Canada’s retaliatory measures against the Trump administration’s introduction of steel and aluminum trade tariff hikes came into effect on Sunday.
True to his word, Prime Minister Justin Trudeau and his Liberal Government launched counter levies of 25% on assorted US metals products, as well as 10% tariff hikes on hundreds more US goods like ketchup, whiskey and orange juice. The retaliatory tariffs are tit-for-tat with US duties and are estimated to total $16.6 billion.
Trade tensions between Canada and the US have been high throughout the North American Free Trade Agreement (NAFTA) talks, with Trump attempting to strong-arm negotiations and Trudeau saying Canada “will not be pushed around.”
But what impact do these tariffs and general trade protectionism have on Canadian companies and their credit risks? Insurance Business caught up with Michael Sullo, client executive, trade credit specialist at BFL Canada to get his perspective on the issue.
What impact might President Trump’s trade tariffs and any Canadian retaliatory tariffs have upon Canadian companies and their potential credit risk?
The imposed tariffs and Canadian retaliatory measures are not the only problem in this equation. Consumers of both steel and aluminum will be paying more for the product, and long-standing trade agreements like NAFTA may also be negatively impacted given the disruptive nature of these changes. This would not only create more uncertainty in trade, political and foreign relations, but would consequently affect credit risk in a negative way.
In a nutshell, nobody wins. Especially not those who find themselves at the end of the supply chain, being left holding the bill.
Why is trade credit insurance so important in this era of trade protectionism?
With changes to regulations, trade agreements, the imposing of tariffs, and a potential trade war looming, trade credit insurance becomes a very relevant topic of discussion and also an essential part of the credit risk management process.
The protection afforded by trade credit insurance not only secures existing trade and annual profits, but also ensures the continuity of Canadian businesses who are being affected by this shift. That being said, some Canadian businesses may become reluctant to continue doing large volumes of business with the US given the current disruptions, and may seek relations abroad in order to bridge the gap and find alternative trading partners.
Securing trade with new partners via trade credit insurance is a valuable tool used by many Canadian exporters in order to expand their business abroad and into new territories. Given the current level of uncertainty we’re facing, we believe that trade credit insurance is more important then ever. Canadian exporters need to ‘protect’ themselves against these obstructive policies.

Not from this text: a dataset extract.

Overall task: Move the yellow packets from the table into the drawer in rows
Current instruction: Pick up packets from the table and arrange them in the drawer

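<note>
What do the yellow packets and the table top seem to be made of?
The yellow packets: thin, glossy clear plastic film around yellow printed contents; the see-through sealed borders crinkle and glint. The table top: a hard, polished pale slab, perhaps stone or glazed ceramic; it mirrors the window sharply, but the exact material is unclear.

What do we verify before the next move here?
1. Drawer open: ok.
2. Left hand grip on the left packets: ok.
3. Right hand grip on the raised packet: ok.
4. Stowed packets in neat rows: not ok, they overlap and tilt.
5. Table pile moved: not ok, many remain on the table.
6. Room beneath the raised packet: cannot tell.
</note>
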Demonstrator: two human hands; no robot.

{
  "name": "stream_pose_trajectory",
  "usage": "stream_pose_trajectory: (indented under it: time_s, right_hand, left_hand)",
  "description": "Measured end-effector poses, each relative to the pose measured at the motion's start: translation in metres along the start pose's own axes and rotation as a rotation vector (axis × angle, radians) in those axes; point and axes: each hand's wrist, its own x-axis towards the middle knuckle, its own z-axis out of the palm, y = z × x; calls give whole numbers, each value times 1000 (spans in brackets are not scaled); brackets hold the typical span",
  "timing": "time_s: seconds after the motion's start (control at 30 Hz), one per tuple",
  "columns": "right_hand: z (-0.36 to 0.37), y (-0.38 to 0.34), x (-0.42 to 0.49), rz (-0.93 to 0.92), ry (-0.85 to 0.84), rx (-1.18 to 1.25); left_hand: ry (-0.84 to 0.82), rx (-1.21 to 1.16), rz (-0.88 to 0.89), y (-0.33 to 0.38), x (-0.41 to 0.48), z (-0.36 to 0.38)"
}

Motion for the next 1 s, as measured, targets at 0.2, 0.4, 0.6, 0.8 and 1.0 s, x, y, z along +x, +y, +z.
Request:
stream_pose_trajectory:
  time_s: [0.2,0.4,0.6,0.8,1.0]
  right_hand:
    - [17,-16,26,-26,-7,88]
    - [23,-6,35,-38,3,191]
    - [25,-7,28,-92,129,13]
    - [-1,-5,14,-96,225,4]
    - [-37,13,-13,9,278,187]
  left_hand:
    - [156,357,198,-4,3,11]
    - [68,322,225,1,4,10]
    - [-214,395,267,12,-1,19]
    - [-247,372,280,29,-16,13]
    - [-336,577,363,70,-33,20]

How healthy is the trade credit insurance market in Canada?
It all depends how we look at it and what we compare the Canadian trade credit insurance market to. If we look at the last five years, then yes, it’s healthy only in the sense that it has grown from where it has previously been sluggish. If we look to other regions, like western Europe with a 12-20% market penetration, then we’re far behind with our 5-8% of applicable business purchasing the product. Given that trade credit insurance is typically an unknown to most businesses, this is no surprise.
The product is designed as a proactive measure against financial loss, which is why the current rise of political uncertainty should prompt brokers and business owners alike to seek this sort of coverage in order to avoid being put into a reactive situation, after an unexpected loss has occurred. Awareness and education will be an important factor for the Canadian trade credit insurance market to show positive growth over the next few years, and over the long term.